Gubernatorial Elections, Campaign Costs and Powers
Governors remain in the forefront of activity in the 21st century. While the governorship was not the stepping stone to the presidency for President Barack Obama as it was for our two previous presidents, Democratic Gov. Bill Clinton from Arkansas (1993–2001) and Republican Gov. George W. Bush from Texas (2001–2009), governors continue to be in the middle of addressing the problems facing our country’s weak economy. The demands on governors to propose state budgets and then keep them in balance have increased greatly during the current recession. Proposed and adopted budgets have fallen victim to severe revenue shortfalls in the states, which has placed severe limits on the states to address the many growing needs of people trying to live through these very tough times. Politically, this has led to political fallout from unhappy voters as they vent their anger and frustration toward elected leaders on election days.
About the Author
Thad Beyle is a professor-emeritus of political science at the University of North Carolina at Chapel Hill. A Syracuse University A.B. and A.M., he received his Ph.D. at the University of Illinois. He spent a year in the North Carolina governor’s office in the mid-1960s followed by two years with Terry Sanford’s “A Study of American States” project at Duke University, and has worked with the National Governors Association in several capacities on gubernatorial transitions.
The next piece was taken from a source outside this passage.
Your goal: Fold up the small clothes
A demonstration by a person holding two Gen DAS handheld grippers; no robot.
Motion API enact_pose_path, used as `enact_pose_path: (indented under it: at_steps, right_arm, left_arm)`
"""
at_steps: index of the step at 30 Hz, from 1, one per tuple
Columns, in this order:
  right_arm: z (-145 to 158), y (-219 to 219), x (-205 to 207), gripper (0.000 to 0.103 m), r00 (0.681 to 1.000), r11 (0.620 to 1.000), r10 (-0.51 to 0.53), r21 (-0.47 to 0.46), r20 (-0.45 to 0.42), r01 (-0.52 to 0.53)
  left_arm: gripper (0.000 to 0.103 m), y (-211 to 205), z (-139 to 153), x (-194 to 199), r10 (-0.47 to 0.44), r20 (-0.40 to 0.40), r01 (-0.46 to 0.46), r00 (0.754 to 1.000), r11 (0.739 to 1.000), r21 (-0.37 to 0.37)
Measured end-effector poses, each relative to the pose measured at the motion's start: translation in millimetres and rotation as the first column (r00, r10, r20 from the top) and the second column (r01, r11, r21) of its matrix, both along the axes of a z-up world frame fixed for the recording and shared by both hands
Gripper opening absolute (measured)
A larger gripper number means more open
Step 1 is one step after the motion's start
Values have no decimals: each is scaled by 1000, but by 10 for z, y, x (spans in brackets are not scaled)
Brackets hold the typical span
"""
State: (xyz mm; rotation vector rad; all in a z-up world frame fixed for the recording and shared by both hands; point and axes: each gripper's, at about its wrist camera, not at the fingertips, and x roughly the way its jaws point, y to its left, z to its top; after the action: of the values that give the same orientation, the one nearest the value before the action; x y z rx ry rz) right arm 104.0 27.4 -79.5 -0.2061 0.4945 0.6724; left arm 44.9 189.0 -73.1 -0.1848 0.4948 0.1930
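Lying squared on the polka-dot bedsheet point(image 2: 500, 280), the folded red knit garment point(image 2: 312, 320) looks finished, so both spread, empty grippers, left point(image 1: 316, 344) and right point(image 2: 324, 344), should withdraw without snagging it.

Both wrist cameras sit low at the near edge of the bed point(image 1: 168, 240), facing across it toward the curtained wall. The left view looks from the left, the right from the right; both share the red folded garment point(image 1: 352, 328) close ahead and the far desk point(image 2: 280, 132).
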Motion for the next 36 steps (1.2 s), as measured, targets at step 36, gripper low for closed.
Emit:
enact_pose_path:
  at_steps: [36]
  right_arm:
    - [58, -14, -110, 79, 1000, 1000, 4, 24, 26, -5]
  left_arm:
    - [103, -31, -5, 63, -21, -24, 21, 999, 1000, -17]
2010 Gubernatorial Politics
The 2010 state gubernatorial elections were of considerable significance in our political system. There have been 36 gubernatorial races in the even mid-year of a presidential term eight times since 1978. Utah needed to have a special election to let its succeeding Gov. Gary Herbert fill out the remainder of his succession term. Herbert became governor in August 2009 when former Gov. Jon Huntsman was appointed as U.S. ambassador to China. This meant 37 races were held in 2010, the most gubernatorial races ever in a single year.
Twenty-three seats were open; 15 tied to term limits on incumbent governors,1 while in eight states, incumbents decided not to seek another term, although they were eligible to do so.2 Incumbent governors sought another term in 14 states; 11 governors won a new term,3 while those in three states lost their re-election bids.4
The party candidates winning in these 37 races were 23 Republicans (62.2 percent),5 13 Democrats (35.1 percent),6 and one Independent (2.7 percent).7 Democrats won six of the nine races in the Northeast,while Republicans won only two and an Independent only one. Republicans, however, dominated the remaining regions, winning seven in each of them while the Democrats won only one in the South, two in the Midwest, and four in the West.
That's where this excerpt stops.